**To do:**
The whole listing below must be printed again exactly, images excluded.
Dataset section Start Marker
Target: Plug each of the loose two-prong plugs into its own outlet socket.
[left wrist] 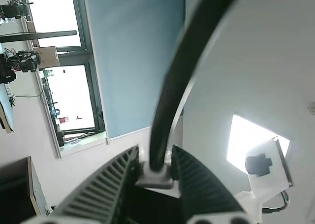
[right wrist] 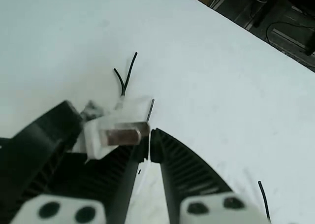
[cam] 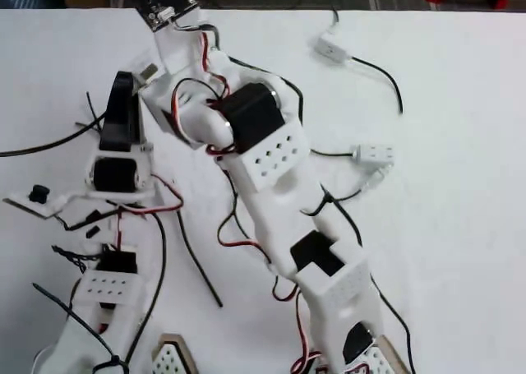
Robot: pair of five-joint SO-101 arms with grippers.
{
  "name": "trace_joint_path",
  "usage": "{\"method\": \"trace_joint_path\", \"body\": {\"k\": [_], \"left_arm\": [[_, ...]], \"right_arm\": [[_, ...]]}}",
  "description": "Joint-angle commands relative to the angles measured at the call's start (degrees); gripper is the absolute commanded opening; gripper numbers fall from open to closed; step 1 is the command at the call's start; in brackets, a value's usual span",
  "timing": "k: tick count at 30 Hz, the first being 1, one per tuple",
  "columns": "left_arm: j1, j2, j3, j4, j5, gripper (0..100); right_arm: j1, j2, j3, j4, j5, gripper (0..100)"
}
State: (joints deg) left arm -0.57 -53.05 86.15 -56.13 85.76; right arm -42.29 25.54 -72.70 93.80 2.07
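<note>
Plug (left wrist: 157, 177) pinched by left jaws.
Right jaws, pressed almost together, sit just beside its prong (right wrist: 125, 134); a black cord (left wrist: 172, 86) leaves the plug.

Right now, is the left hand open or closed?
Shut. The left hand has its fingers pressed against both sides of a white plug, black cable rising from it.

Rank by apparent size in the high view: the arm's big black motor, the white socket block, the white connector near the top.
Largest: black motor, though it sits raised, nearer the camera.
Then socket block and connector: roughly alike, so no ranking between them.
</note>
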Motion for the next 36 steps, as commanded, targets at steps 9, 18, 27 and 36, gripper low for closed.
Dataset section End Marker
**Output of the task:**
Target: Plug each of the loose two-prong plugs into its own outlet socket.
[left wrist] 
[right wrist] 
[cam] 
Robot: pair of five-joint SO-101 arms with grippers.
{
  "name": "trace_joint_path",
  "usage": "{\"method\": \"trace_joint_path\", \"body\": {\"k\": [_], \"left_arm\": [[_, ...]], \"right_arm\": [[_, ...]]}}",
  "description": "Joint-angle commands relative to the angles measured at the call's start (degrees); gripper is the absolute commanded opening; gripper numbers fall from open to closed; step 1 is the command at the call's start; in brackets, a value's usual span",
  "timing": "k: tick count at 30 Hz, the first being 1, one per tuple",
  "columns": "left_arm: j1, j2, j3, j4, j5, gripper (0..100); right_arm: j1, j2, j3, j4, j5, gripper (0..100)"
}
State: (joints deg) left arm -0.57 -53.05 86.15 -56.13 85.76; right arm -42.29 25.54 -72.70 93.80 2.07
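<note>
Plug (left wrist: 157, 177) pinched by left jaws.
Right jaws, pressed almost together, sit just beside its prong (right wrist: 125, 134); a black cord (left wrist: 172, 86) leaves the plug.

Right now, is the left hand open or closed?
Shut. The left hand has its fingers pressed against both sides of a white plug, black cable rising from it.

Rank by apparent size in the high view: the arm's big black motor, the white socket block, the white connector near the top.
Largest: black motor, though it sits raised, nearer the camera.
Then socket block and connector: roughly alike, so no ranking between them.
</note>
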Motion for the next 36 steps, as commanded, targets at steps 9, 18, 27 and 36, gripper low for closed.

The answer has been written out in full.